United States District Court, S.D. New York.
Jun 18, 2014
26 F. Supp. 3d 260 (S.D.N.Y. 2014)

Opinion

No. 12–cv–8466 VM.

06-18-2014

SECURITIES and EXCHANGE COMMISSION, Plaintiff, v. CR INTRINSIC INVESTORS, LLC, Mathew Martoma, and Dr. Sidney Gilman, Defendants, and CR Intrinsic Investments, LLC, S.A.C. Capital Advisors, LLC, S.A.C. Capital Associates, LLC, S.A.C. International Equities, LLC, and S.A.C. Select Fund, LLC, Relief, Defendants.

Amelia Anne Cottrell, Charles D. Riely, Matthew James Watkins, Sanjay Wadhwa, U.S. Securities and Exchange Commission, New York, NY, for Plaintiff.
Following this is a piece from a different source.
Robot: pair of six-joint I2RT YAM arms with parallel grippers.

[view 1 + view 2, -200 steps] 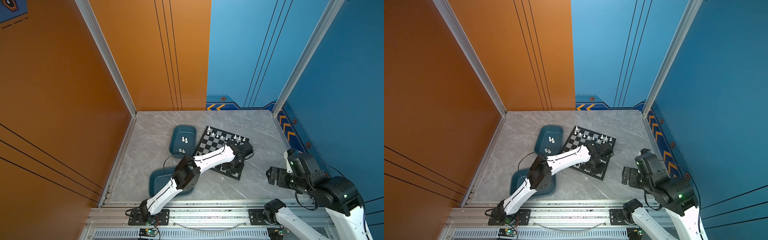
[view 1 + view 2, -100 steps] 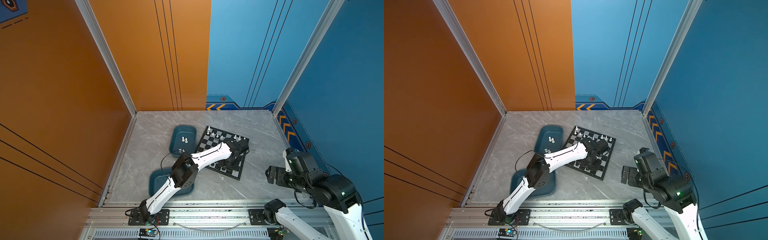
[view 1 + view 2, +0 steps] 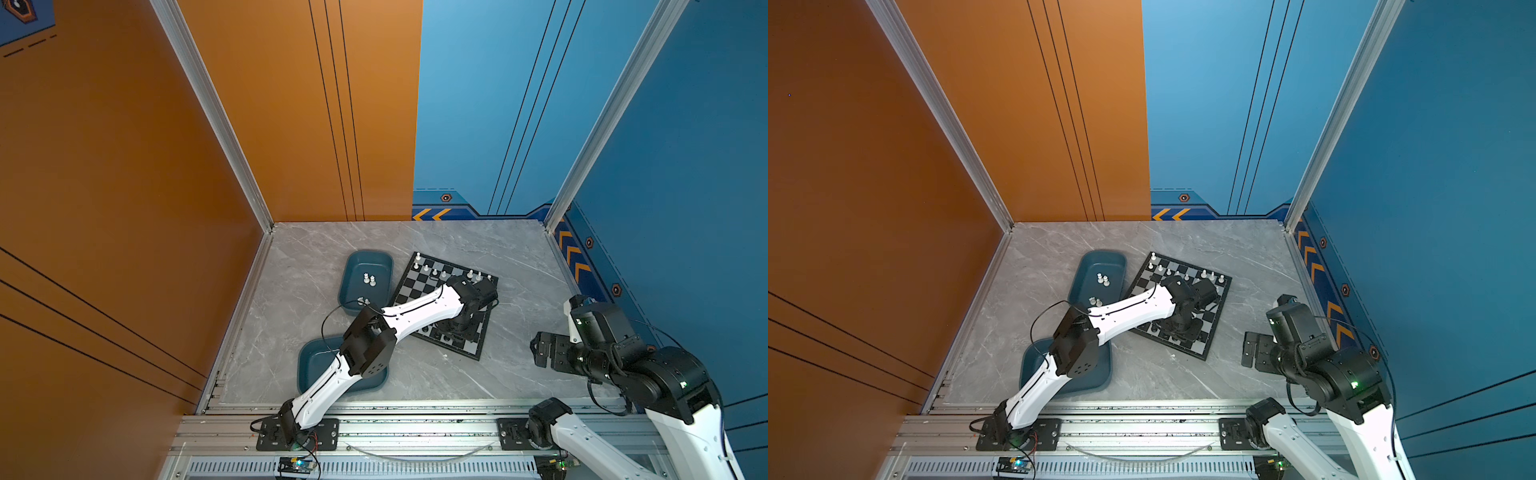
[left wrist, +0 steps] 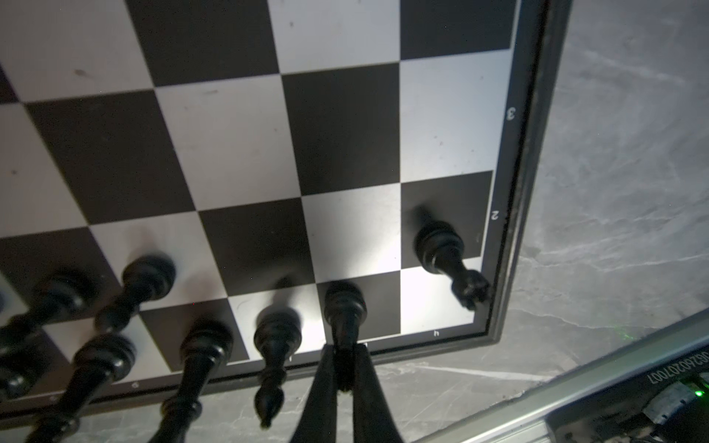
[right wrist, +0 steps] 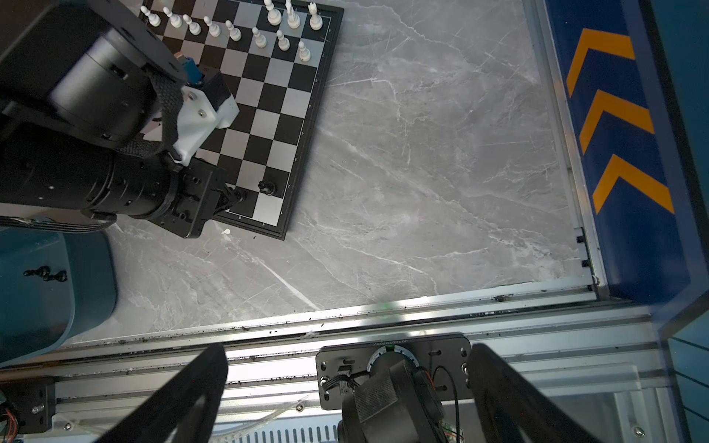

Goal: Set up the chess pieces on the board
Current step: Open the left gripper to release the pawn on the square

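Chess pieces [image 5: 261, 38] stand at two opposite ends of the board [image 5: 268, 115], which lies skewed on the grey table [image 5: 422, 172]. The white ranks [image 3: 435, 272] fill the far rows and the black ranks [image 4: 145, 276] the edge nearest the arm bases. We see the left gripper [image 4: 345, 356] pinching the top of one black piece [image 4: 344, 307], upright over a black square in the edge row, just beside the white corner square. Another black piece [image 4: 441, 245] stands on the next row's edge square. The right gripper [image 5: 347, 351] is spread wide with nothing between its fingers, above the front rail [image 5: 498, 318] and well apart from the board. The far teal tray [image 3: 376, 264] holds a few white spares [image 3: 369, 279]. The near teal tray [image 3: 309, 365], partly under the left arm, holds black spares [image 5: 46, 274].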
Daniel Prugh Roeser, Larkin M. Morton, Richard Mark Strassberg, Goodwin Procter, LLP, New York, NY, Evan Glassman, Michael Campion Miller, Steptoe & Johnson, LLP, New York, NY, John Owen Farley, Roberto M. Braceras, Goodwin Procter, LLP, Boston, MA, for Defendants.


Amelia Anne Cottrell, Charles D. Riely, Matthew James Watkins, Sanjay Wadhwa, U.S. Securities and Exchange Commission, New York, NY, for Plaintiff.
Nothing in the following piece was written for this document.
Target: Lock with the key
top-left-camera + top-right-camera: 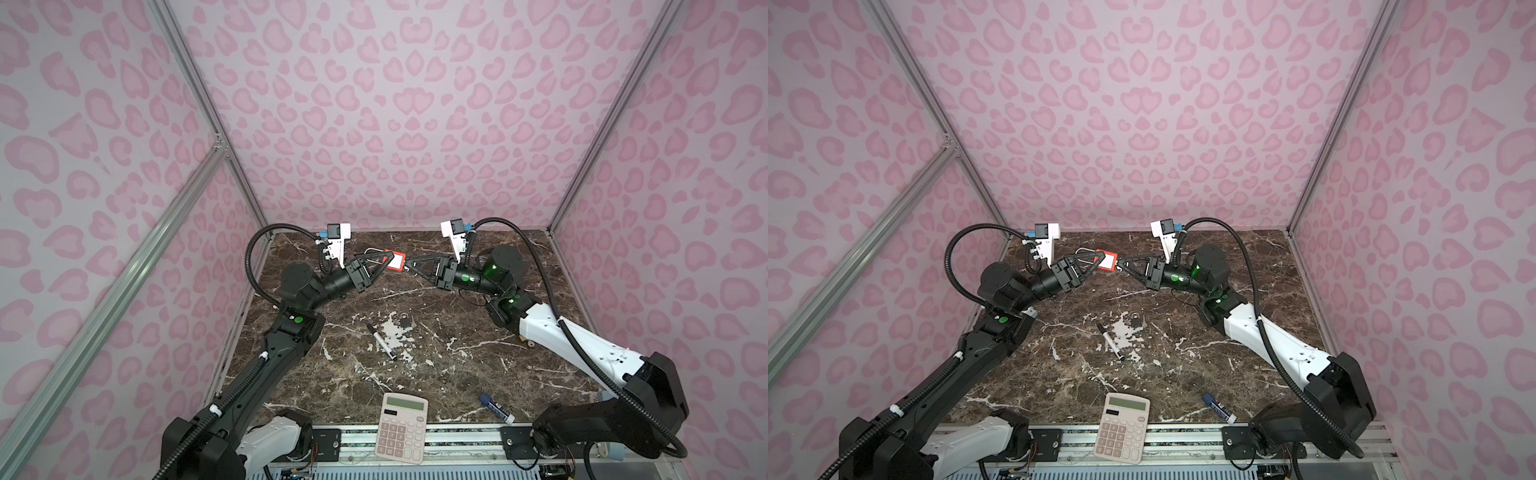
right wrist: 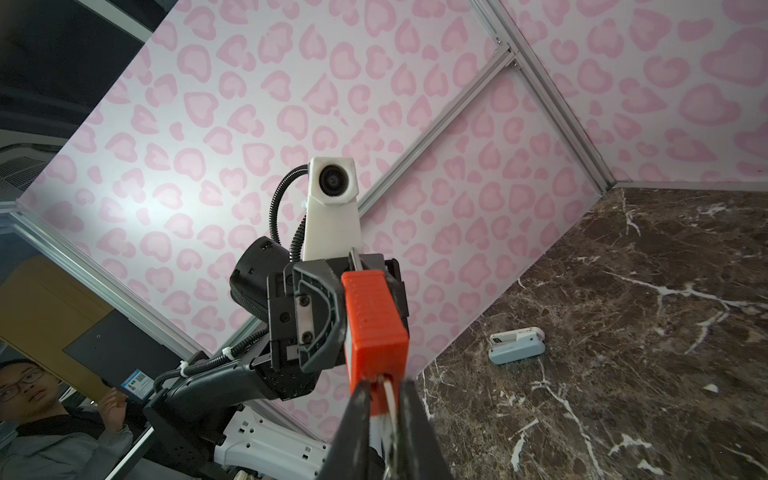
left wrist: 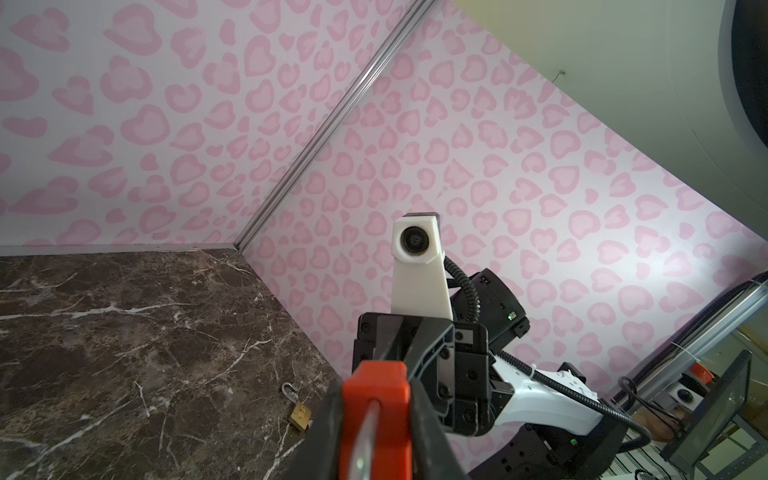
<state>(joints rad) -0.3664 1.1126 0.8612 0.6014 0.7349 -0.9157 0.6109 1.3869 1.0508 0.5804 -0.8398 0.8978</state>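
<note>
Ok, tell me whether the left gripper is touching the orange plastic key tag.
Touching. Left wrist view shows the left gripper clamping the orange plastic key tag between its fingers.

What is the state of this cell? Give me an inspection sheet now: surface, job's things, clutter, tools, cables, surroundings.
Surface: dark marble table, white veins.
Job's things: red key tag held aloft between both tools; padlock lies on the table, shackle looks open.
Clutter: marker, calculator, blue-capped stick.
Tools: left tool shut on the tag; right tool shut on its other end.
Cables: black conduits arch from both wrists, clear of the tag.
Surroundings: pink heart-print walls, aluminium frame; person outside.
</note>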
Daniel Prugh Roeser, Larkin M. Morton, Richard Mark Strassberg, Goodwin Procter, LLP, New York, NY, Evan Glassman, Michael Campion Miller, Steptoe & Johnson, LLP, New York, NY, John Owen Farley, Roberto M. Braceras, Goodwin Procter, LLP, Boston, MA, for Defendants.

OPINION

DECISION AND ORDER

VICTOR MARRERO, District Judge.

By Decision and Order dated April 15, 2013 (the “Conditional Approval Order”), the Court granted conditional approval of six proposed consent judgments (the “Proposed Consent Judgments”): one between plaintiff United States Securities and Exchange Commission (the “SEC”) and defendant CR Intrinsic Investors, LLC (“CR Intrinsic”), and one each between the SEC and relief defendants CR Intrinsic Investments, LLC; S.A.C. Capital Advisors, LLC; S.A.C. Capital Associates, LLC; S.A.C. International Equities, LLC; and S.A.C. Select Fund, LLC (collectively, the “Relief Defendants”). See S.E.C. v. CR Intrinsic Investors, LLC, 939 F.Supp.2d 431, 444 (S.D.N.Y.2013). Each Proposed Consent Judgment indicated that the defendant to whom the judgment corresponded consented to entry of judgment against it “without admitting or denying the allegations of the Complaint....” Id. at 433–34. In the Conditional Approval Order, the Court noted that the proper scope of judicial review of these “neither admit nor deny” provisions was the subject of much debate, including a pending Second Circuit appeal. Id. at 434. It was the Court's view that “[t]he Second Circuit's ultimate decision in the [pending] case must have some bearing in how the Court treats the issue now before it.” Id. at 444. The Court thus conditioned its approval of the Proposed Consent Judgments “upon the disposition of the pending appeal in the U.S. Court of Appeals for the Second Circuit in S.E.C. v. Citigroup Global Markets, Inc.Id.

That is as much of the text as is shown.